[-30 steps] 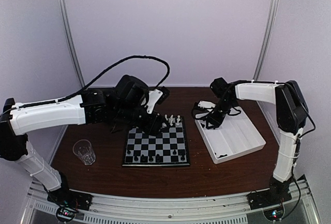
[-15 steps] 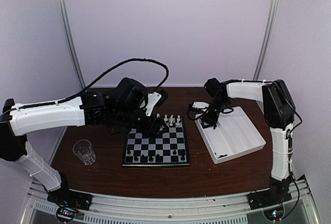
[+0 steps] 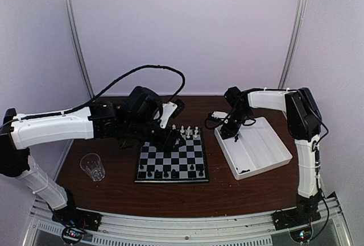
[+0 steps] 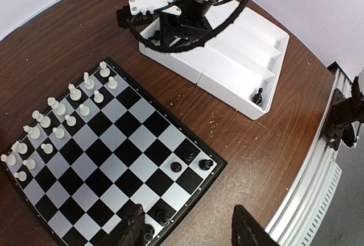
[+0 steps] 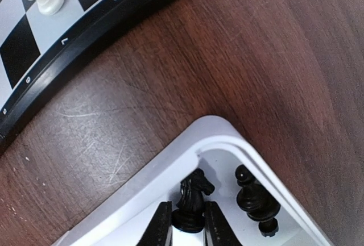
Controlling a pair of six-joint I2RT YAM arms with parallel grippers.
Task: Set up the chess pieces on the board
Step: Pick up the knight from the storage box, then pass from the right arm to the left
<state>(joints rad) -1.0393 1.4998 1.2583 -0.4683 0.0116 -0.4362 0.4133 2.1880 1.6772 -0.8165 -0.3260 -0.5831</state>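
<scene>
Two bystanders share the brown worktop (image 3: pixel 239 195): a clear plastic cup (image 3: pixel 92 166) left of the board (image 3: pixel 187 156), and a white tray (image 3: pixel 261 149) just to its right. The left arm (image 3: pixel 57 126) hangs over the board's far edge, hiding its far-left corner from above; the left jaws are wide with nothing between them. The right jaws, down in the tray's far-left corner, are narrow and pinched on a black knight (image 5: pixel 192 197), with a second black piece (image 5: pixel 253 197) right beside it. Another black piece (image 4: pixel 259 95) stands alone in the tray's near corner. On the board, white pieces (image 4: pixel 69 120) fill two far rows and a few black pieces (image 4: pixel 206 164) dot the near rows.
</scene>
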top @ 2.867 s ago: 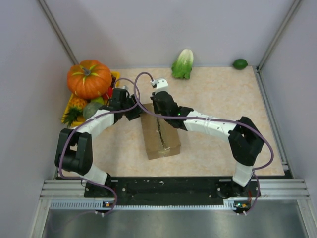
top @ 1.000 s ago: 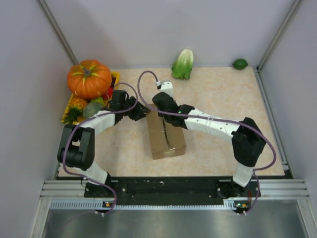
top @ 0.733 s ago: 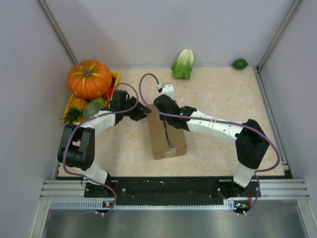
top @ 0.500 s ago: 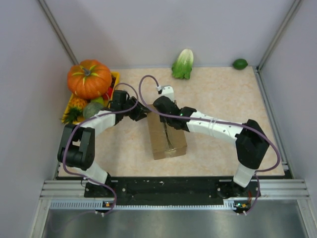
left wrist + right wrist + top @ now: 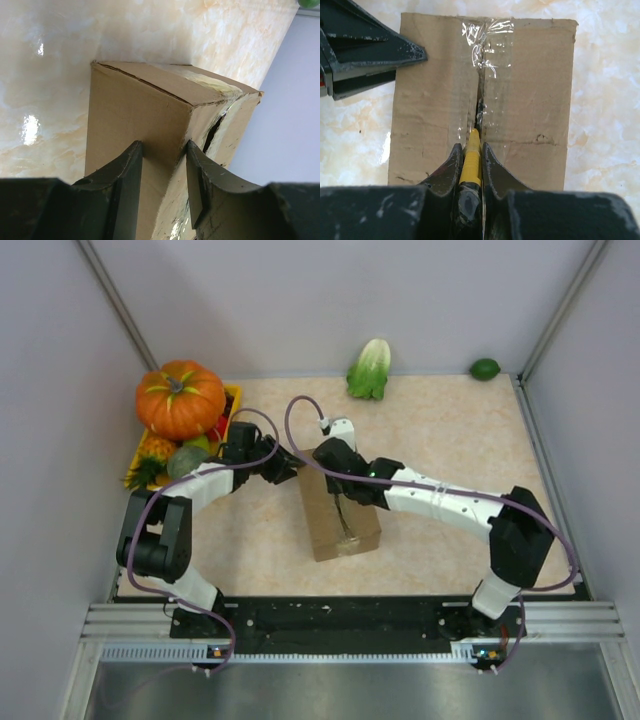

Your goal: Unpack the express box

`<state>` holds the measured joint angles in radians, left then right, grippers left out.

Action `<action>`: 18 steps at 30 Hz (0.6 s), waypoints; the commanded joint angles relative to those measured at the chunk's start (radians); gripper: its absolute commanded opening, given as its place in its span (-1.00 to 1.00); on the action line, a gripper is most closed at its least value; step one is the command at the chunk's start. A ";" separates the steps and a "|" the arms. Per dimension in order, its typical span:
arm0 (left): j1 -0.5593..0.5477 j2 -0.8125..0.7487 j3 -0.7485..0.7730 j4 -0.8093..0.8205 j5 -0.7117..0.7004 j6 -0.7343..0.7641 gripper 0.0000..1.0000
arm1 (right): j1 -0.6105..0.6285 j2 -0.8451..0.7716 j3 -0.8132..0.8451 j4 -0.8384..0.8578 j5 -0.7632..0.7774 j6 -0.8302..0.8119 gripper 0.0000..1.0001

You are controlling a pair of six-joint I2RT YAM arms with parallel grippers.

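Note:
The express box (image 5: 340, 525) is a brown cardboard box lying in the middle of the table, its taped centre seam facing up. My left gripper (image 5: 290, 468) is at the box's far left corner. In the left wrist view my left gripper (image 5: 162, 162) has its jaws closed on that corner edge of the box (image 5: 135, 110). My right gripper (image 5: 345, 498) is over the box top. In the right wrist view it (image 5: 471, 150) is shut on a yellow cutter tool (image 5: 471, 152), whose tip sits in the split seam of the box (image 5: 530, 100). The clear tape (image 5: 487, 45) is crumpled at the far end.
An orange pumpkin (image 5: 180, 398) and a yellow tray of fruit (image 5: 150, 458) stand at the far left, close behind my left arm. A cabbage (image 5: 370, 368) and a lime (image 5: 485, 368) lie at the back edge. Walls enclose three sides.
My right gripper has drawn the yellow tool along the seam toward the near end. The box has shifted slightly to the right. My left gripper has kept its hold on the corner.

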<state>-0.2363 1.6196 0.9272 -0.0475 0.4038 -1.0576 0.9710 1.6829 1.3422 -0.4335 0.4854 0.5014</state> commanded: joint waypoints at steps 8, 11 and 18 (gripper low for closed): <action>0.000 0.065 -0.027 -0.055 -0.099 -0.031 -0.46 | 0.046 -0.106 -0.031 -0.082 -0.074 0.043 -1.00; 0.000 0.066 -0.025 -0.052 -0.099 -0.027 -0.47 | 0.051 -0.120 -0.035 -0.099 -0.076 0.046 -1.00; 0.000 0.066 -0.033 -0.049 -0.100 -0.015 -0.49 | 0.074 -0.140 -0.038 -0.146 -0.073 0.048 -1.00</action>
<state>-0.2363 1.6260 0.9272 -0.0418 0.4141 -1.0714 1.0019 1.6032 1.3083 -0.5201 0.4538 0.5282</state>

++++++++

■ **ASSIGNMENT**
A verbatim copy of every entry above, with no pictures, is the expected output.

■ **TASK RESPONSE**
[-30 steps] 
[-15 steps] 
[+0 steps] 
[+0 steps] 
[+0 steps] 
Controlling a pair of six-joint I2RT YAM arms with parallel grippers.
Task: Set up the chess pieces on the board
Step: Pick up the knight from the storage box, then pass from the right arm to the left
<state>(joints rad) -1.0393 1.4998 1.2583 -0.4683 0.0116 -0.4362 0.4133 2.1880 1.6772 -0.8165 -0.3260 -0.5831</state>
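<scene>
Two bystanders share the brown worktop (image 3: pixel 239 195): a clear plastic cup (image 3: pixel 92 166) left of the board (image 3: pixel 187 156), and a white tray (image 3: pixel 261 149) just to its right. The left arm (image 3: pixel 57 126) hangs over the board's far edge, hiding its far-left corner from above; the left jaws are wide with nothing between them. The right jaws, down in the tray's far-left corner, are narrow and pinched on a black knight (image 5: pixel 192 197), with a second black piece (image 5: pixel 253 197) right beside it. Another black piece (image 4: pixel 259 95) stands alone in the tray's near corner. On the board, white pieces (image 4: pixel 69 120) fill two far rows and a few black pieces (image 4: pixel 206 164) dot the near rows.
</scene>
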top @ 2.867 s ago: 
top @ 1.000 s ago: 
top @ 0.733 s ago: 
top @ 0.500 s ago: 
left wrist + right wrist + top @ now: 

Your goal: Unpack the express box

`<state>` holds the measured joint angles in radians, left then right, grippers left out.

Action `<action>`: 18 steps at 30 Hz (0.6 s), waypoints; the commanded joint angles relative to those measured at the chunk's start (radians); gripper: its absolute commanded opening, given as its place in its span (-1.00 to 1.00); on the action line, a gripper is most closed at its least value; step one is the command at the chunk's start. A ";" separates the steps and a "|" the arms. Per dimension in order, its typical span:
arm0 (left): j1 -0.5593..0.5477 j2 -0.8125..0.7487 j3 -0.7485..0.7730 j4 -0.8093..0.8205 j5 -0.7117..0.7004 j6 -0.7343..0.7641 gripper 0.0000..1.0000
arm1 (right): j1 -0.6105..0.6285 j2 -0.8451..0.7716 j3 -0.8132..0.8451 j4 -0.8384..0.8578 j5 -0.7632..0.7774 j6 -0.8302..0.8119 gripper 0.0000..1.0001

You are controlling a pair of six-joint I2RT YAM arms with parallel grippers.

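Note:
The express box (image 5: 340, 525) is a brown cardboard box lying in the middle of the table, its taped centre seam facing up. My left gripper (image 5: 290, 468) is at the box's far left corner. In the left wrist view my left gripper (image 5: 162, 162) has its jaws closed on that corner edge of the box (image 5: 135, 110). My right gripper (image 5: 345, 498) is over the box top. In the right wrist view it (image 5: 471, 150) is shut on a yellow cutter tool (image 5: 471, 152), whose tip sits in the split seam of the box (image 5: 530, 100). The clear tape (image 5: 487, 45) is crumpled at the far end.
An orange pumpkin (image 5: 180, 398) and a yellow tray of fruit (image 5: 150, 458) stand at the far left, close behind my left arm. A cabbage (image 5: 370, 368) and a lime (image 5: 485, 368) lie at the back edge. Walls enclose three sides.
My right gripper has drawn the yellow tool along the seam toward the near end. The box has shifted slightly to the right. My left gripper has kept its hold on the corner.
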
<state>-0.2363 1.6196 0.9272 -0.0475 0.4038 -1.0576 0.9710 1.6829 1.3422 -0.4335 0.4854 0.5014</state> commanded: joint waypoints at steps 8, 11 and 18 (gripper low for closed): <action>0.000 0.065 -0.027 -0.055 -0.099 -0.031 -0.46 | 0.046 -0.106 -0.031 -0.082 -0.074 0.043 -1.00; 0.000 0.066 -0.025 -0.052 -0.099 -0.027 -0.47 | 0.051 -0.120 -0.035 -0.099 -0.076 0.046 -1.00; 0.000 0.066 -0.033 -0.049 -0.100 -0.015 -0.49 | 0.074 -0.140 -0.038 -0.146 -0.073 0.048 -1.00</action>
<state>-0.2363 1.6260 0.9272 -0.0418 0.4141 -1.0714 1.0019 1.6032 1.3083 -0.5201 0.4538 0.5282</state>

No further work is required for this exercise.